Так установилось знакомство между обеими семьями, и каслвудские дамы уже не раз приезжали засвидетельствовать свое почтение миссис Ламберт. Всегда и неизменно чинные, они были крайне любезны и с родителями и с дочерьми. Карточные вечера леди Каслвуд были гостеприимно открыты для миссис Ламберт и ее семейства. Конечно, будет игра, все на свете теперь играют — и его величество, и епископы, и все пэры и их супруги, — ну, словом, вся Англия. Разумеется, кто не хочет, пусть не играет, однако как можно осуждать игру, когда самые почтенные, и даже августейшие, особы ежедневно предаются этому занятию! И миссис Ламберт не раз появлялась на раутах миледи и осталась очень довольна оказанным ей приемом и польщена комплиментами, выпавшими на долю ее дочек.

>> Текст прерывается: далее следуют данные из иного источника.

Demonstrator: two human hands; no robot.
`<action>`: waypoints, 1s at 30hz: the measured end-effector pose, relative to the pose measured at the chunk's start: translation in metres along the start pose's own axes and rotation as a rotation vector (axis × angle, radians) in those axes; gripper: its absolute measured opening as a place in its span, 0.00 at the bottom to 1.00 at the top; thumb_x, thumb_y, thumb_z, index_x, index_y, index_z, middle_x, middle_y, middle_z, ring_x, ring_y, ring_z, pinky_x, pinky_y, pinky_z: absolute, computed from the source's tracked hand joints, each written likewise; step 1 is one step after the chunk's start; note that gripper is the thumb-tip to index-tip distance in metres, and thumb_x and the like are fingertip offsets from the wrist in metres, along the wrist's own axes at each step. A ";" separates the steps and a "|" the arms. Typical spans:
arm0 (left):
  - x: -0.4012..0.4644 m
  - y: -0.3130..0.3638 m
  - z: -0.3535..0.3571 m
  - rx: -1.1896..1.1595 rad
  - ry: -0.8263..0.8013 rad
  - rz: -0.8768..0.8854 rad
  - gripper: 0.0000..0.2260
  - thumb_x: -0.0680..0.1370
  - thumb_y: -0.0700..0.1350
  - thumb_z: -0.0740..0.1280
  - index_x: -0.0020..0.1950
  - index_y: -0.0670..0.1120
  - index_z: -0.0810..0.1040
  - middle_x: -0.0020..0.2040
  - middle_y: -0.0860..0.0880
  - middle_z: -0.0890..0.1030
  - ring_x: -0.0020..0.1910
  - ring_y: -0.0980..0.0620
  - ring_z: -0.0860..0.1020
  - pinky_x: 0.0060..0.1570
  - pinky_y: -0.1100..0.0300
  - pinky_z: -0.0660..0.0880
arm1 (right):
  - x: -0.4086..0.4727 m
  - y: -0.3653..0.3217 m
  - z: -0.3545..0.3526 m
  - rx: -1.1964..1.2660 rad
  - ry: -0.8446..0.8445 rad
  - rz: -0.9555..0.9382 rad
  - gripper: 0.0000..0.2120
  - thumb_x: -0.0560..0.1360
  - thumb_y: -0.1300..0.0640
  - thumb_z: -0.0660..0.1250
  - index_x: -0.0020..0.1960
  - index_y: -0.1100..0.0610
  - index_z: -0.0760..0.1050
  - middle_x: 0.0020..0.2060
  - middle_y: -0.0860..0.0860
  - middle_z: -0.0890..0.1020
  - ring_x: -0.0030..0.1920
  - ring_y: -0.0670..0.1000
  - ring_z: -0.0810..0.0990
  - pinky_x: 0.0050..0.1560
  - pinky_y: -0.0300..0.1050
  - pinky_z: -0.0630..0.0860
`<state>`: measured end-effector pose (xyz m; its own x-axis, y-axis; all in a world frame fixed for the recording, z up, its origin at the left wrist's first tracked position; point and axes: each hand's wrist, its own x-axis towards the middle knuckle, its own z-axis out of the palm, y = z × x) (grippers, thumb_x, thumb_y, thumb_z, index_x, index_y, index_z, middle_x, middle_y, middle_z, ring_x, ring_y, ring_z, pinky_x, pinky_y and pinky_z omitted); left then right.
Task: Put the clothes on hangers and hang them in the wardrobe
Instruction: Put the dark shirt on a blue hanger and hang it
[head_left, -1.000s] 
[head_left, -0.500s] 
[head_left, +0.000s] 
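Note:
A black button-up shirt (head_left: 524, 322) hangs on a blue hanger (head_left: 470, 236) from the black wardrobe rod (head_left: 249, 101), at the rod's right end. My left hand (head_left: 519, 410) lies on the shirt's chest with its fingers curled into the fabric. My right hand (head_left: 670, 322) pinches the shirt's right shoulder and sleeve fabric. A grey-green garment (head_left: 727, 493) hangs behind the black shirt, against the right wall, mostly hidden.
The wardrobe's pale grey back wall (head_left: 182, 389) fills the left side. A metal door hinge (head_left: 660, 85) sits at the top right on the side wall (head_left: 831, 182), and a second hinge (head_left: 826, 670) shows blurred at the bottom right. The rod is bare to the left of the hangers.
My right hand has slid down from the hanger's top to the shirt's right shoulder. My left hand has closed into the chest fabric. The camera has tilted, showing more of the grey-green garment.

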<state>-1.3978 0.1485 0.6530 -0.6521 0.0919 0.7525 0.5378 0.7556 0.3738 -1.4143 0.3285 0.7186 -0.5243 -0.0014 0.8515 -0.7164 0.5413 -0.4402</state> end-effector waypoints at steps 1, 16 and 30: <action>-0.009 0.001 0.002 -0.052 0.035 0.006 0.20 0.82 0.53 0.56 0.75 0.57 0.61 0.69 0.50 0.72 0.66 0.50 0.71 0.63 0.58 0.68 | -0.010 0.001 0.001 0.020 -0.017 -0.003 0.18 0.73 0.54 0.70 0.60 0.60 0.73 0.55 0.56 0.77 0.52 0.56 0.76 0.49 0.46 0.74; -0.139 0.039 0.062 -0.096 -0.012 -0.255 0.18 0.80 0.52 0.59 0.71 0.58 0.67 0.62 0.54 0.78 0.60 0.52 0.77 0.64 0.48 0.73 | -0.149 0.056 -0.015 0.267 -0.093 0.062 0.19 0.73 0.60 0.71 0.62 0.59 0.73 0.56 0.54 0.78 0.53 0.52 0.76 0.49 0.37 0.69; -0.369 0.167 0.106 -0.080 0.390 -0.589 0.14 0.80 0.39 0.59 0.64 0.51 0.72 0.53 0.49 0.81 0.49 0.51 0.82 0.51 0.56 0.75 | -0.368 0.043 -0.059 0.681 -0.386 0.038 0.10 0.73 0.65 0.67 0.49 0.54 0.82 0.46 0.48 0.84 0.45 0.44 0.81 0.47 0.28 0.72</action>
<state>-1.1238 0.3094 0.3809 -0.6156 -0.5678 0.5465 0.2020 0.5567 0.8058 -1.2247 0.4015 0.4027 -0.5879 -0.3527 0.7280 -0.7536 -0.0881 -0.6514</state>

В приведенном выше письме уже упоминалось об одной прибывшей в Англию американской семье голландского происхождения, которую госпожа Эсмонд, соседка по имению, весьма горячо рекомендовала своим проживавшим в Европе сыновьям. Кое-какие соображения на тот счет госпожа Эсмонд высказала в письме столь откровенно, что миссис Ламберт, дама весьма опытная в делах сватовства, не могла не понять их. Однако Джордж бил уже помолвлен, а Гарри — предмет обожания бедняжки Этти — отбыл, как известно, на войну, что, скажем кстати, не слишком огорчало миссис Ламберт. В шутливом тоне она заявила Джорджу, что ему следовало бы выполнить повеление его маменьки разорвать помолвку с Тео и приударить за мисс Лидией, которая в десять… да какой там в десять — в сто раз богаче ее бедной девочки и к тому же гораздо красивее.

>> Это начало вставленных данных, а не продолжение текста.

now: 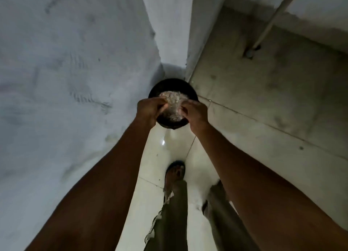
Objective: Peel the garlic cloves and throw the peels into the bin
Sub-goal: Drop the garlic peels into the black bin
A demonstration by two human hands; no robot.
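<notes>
Looking straight down here: both bare arms reach out over a round black bin (pixel 170 84) that sits on the floor in a corner, right where the rough pale-grey wall (pixel 71 62) meets a white pillar (pixel 167 24). The left hand (pixel 149 109) and right hand (pixel 195 113) each pinch one side of a crinkly clear plastic bag full of pale, papery garlic peels (pixel 172 103), fingers curled into the plastic, so both are clamped on it. The bag hangs between the two hands, directly above the bin's dark opening, and it's too blurry to say whether it touches the rim.

Below the arms there's glossy white tiled floor (pixel 169 149) with a bright glint on it, and the person's foot in a dark sandal (pixel 175 170) plus legs in frayed olive-grey trousers (pixel 169 218). Off to the right runs a dull grey concrete floor (pixel 273 103), with a thin pale pipe (pixel 271 22) coming down to it at an angle.
</notes>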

— Ну, что ж, — сказал Джордж, — не спорю: она и красивее, и богаче, и, быть может, даже умнее (все эти оценки, надо сказать, не слишком пришлись по вкусу миссис Ламберт), хорошо, пусть так. А вот мистер Джонсон гораздо умнее меня. А… кого бы взять к примеру?.. А мистер Хэган, актер, и выше меня ростом, и красивее. А сэр Джеймс Лоутер гораздо меня богаче. Так не считаете же вы, сударыня, что я должен ревновать мисс Тео ко всем трем этим господам или опасаться, что она бросит меня ради одного из них? Так почему бы мне не признать, что мисс Лидия и красивее, и богаче, и умнее, и обаятельнее, и даже, если вы очень настаиваете, лучше воспитана, и, наконец, просто сущий ангел, если вам так хочется? Разве это испугает Тео? Ведь нет же, скажите, дитя мое?